Tiger Racing Team Revs Its Engine at Formula SAE Lincoln
June 17, 2015 | LSU Department of Mechanical & Industrial Engineering
Update (6/22/2015): The team placed 9th out of 65 teams at the FSAE competition in Lincoln, Nebraska. Congratulations, Tigers.
Last month, the LSU Tiger Racing Team clocked their best time ever at the Formula SAE Series Collegiate Design Competition in Michigan. This week, they’re in Nebraska trying to do it again.
The Tigers are competing at Formula SAE Lincoln event today through Saturday.
“We’re feeling pretty good,” said Alex Rome, a civil engineering senior who served as the team president for the past year. “Our car performed exactly how we wanted it to in Michigan. We’re hoping to place in the Top 15 in Nebraska.”
The team is confident they can achieve that goal, Rome said. After all, they’ve made considerable climbs in the rankings in the last three years.
“We placed 76th the first year, 40th last year and 22nd this year,” he said of the competition in Michigan, which hosted 110 international teams this year. “We’re making huge steps.”
Much of that success can be attributed to the “transfer of knowledge,” Rome said. Before the Tiger Racing Team became a university-recognized student organization, it was a senior design project in the Department of Mechanical and Industrial Engineering. In light of consecutive years of poor performance and the magnitude of the undertaking, the department decided not to accept Formula SAE as a capstone project and encouraged students to develop it as a student organization instead. The students responded with enthusiasm and made it a reality with departmental support.
Ingmar Schoegl, an assistant professor of mechanical engineering and the team’s advisor, said the team format—a volunteer-based extracurricular activity—was the right move.
“I believe the single most important thing that happened is that motivated students get involved in hands-on engineering early and start to carry the effort once their older teammates graduate,” he said, “which is very different from students working on a senior design project, where most of the gained knowledge is lost after they graduate.”
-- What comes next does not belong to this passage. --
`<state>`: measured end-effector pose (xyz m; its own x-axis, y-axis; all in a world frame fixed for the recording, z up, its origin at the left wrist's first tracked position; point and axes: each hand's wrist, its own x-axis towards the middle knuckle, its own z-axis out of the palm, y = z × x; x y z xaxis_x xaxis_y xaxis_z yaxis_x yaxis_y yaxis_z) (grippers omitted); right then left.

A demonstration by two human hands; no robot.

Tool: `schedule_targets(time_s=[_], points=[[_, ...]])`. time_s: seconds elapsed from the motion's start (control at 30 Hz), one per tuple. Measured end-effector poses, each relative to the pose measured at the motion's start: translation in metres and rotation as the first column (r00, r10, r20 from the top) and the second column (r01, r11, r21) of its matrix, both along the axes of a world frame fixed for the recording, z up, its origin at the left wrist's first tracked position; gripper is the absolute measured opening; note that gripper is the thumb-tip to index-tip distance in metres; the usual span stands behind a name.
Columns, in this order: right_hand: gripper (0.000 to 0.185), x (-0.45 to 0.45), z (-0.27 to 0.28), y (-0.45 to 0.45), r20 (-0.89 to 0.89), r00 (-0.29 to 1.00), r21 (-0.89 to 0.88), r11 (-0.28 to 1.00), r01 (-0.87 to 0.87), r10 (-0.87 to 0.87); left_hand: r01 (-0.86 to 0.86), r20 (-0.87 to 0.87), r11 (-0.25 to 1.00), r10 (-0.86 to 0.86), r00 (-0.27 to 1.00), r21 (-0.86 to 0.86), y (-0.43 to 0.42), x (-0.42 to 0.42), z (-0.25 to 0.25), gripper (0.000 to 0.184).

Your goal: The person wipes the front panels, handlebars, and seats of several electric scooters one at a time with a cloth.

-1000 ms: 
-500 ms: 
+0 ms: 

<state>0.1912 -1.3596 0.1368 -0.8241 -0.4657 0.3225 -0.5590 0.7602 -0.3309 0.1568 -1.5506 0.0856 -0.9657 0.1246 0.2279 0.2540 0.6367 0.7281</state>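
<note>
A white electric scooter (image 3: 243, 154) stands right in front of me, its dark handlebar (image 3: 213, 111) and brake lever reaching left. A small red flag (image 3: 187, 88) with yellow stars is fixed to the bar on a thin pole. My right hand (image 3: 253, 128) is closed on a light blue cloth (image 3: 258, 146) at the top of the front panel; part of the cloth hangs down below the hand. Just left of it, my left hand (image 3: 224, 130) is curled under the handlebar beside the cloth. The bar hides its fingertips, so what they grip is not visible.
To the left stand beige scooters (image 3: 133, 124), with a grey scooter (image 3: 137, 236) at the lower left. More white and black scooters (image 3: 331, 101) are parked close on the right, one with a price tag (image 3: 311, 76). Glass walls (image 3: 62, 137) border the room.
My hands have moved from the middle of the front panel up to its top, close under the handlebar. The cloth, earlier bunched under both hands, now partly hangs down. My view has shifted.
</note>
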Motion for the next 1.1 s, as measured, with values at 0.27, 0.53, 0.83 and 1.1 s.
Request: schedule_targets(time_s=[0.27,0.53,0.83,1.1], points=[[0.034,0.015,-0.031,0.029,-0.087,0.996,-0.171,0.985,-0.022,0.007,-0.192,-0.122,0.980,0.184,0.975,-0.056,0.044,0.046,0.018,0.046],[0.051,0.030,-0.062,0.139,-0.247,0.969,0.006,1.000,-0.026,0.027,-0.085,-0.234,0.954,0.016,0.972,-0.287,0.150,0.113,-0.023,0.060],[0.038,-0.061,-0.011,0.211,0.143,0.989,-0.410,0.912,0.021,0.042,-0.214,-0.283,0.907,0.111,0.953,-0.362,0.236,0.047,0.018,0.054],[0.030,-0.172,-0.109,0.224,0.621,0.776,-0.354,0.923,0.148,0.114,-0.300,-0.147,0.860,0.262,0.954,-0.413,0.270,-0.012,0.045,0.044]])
That’s not to say hard work and dedication haven’t played a role, Schoegl added. “They spend countless hours on the project without getting much in terms of course credit,” he said.
And the work never stops. After the two main U.S. collegiate competitions, held in Michigan and Nebraska every spring, wrap up, the team analyzes its design and performance results from that year and makes improvements for the next.
By the start of the fall semester, the team is ready to manufacture a new vehicle. They secure funding from sponsors, order the parts, and all 20 to 25 members are divided into work teams, based on their availability, to begin construction.
“The average, per student, is about 15 hours a week,” Rome said. “If not more.”
After it’s complete, the team takes the car on a series of test runs, shows it off at local car shows and competes in local races, making tweaks along the way.
All of that leads to those two main collegiate competitions, where teams participate in a series of trials and are judged the on design, cost, presentation, acceleration, autocross, fuel economy and endurance of their racecar.
“It’s a lot, but it’s worth it,” Rome said, noting all students, regardless of major, should get involved. “This has given me so many opportunities, in terms of jobs and contacts. As the president, I had to get funding, meet recruiters, help get the guys on my team hired by the companies they wanted to work for …”
Not only is it a great opportunity for students, Schoegl added, “It’s also a great benefit to the College of Engineering itself, as well-performing teams really contribute to a growing reputation of the LSU Engineer.”